Instagram prevented the image from appearing automatically, warning that some people might find it disturbing.
In the second video, Howe posted specific medical information about a range of birth outcomes, including date and time, gender, birth weight, abortion drugs used, and injuries sustained to the mother, taken from hospital records. It blurred the patients’ names, but the visible information was enough for them to identify themselves.
She named both “Amira” and “Mira” after one of those born. The origin of the names was unclear.
“Another Queensland whistleblower took this photo of the book in a Queensland hospital where births were recorded,” he wrote.
President of the Royal Australian and New Zealand College of Obstetricians and Gynecologists, Dr. Nisha Khot said it was “deplorable” to release such material to the public when a family is going through something so heartbreaking.
“This is just preying on vulnerable people. This is such a vulnerable time for them and their families, they’re going through a heartbreaking time,” he said.

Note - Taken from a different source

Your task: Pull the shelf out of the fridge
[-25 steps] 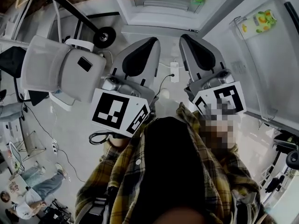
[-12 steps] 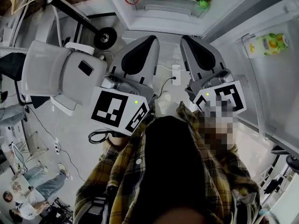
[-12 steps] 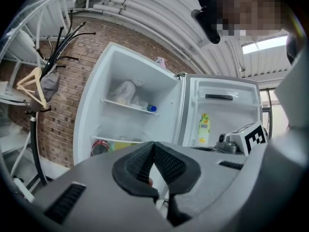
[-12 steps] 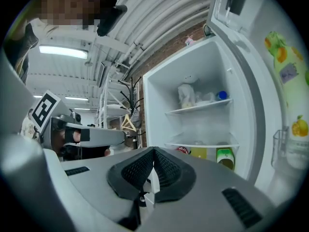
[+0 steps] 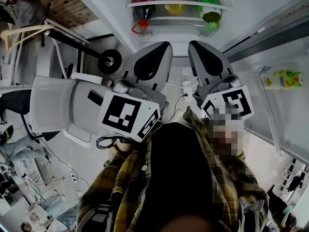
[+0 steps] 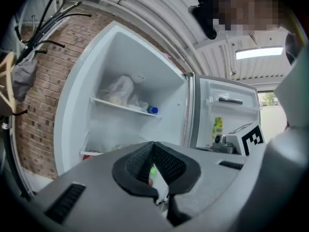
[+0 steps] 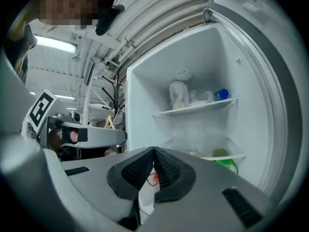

Townsville hospital and health service chief executive Kieran Keyes said the service was aware of the social media posts and the serious breach of privacy and was investigating.
“We take the privacy of our patients and staff seriously.”
“The world needs to see baby Samuel’s face and hear Amira’s story. When we choose to care for the victims of genocide, violence continues,” Howe told Guardian Australia.
Howe, a professor of immigration law at the University of Adelaide, has previously been accused of spreading misinformation about abortion.
He was banned from entering the South Australian parliament for alleged “insults, threats and intimidation tactics” during a debate on an abortion bill.
He worked with state and federal politicians to draft bills aimed at repealing abortion rights.
Pro-choice lawmakers say they have been subjected to death threats and vile abuse from third parties after their anti-abortion campaign. Howe labeled some of them on social media as part of the “Baby Killers Club.”
Khot said no woman has an abortion “without a lot of thought and a lot of heartache.”
“What’s happening in the United States is affecting the way we have these discussions, and it’s getting worse because there’s so much misinformation,” he said.
In a third video, Howe responded to a social media follower who said the video of the fetus should be censored, that it was disturbing and upsetting, and that some people might want a trigger warning.
Howe said the information came from a “whistleblower” who exposed the “genocide” and that “the world needed to see baby Samuel’s face.”
“I know this is hard, I know some of you have had miscarriages or stillbirths and I feel sorry for you, but the system and the monsters who are killing these babies don’t want you to see this photo and I need everyone to see it,” she said.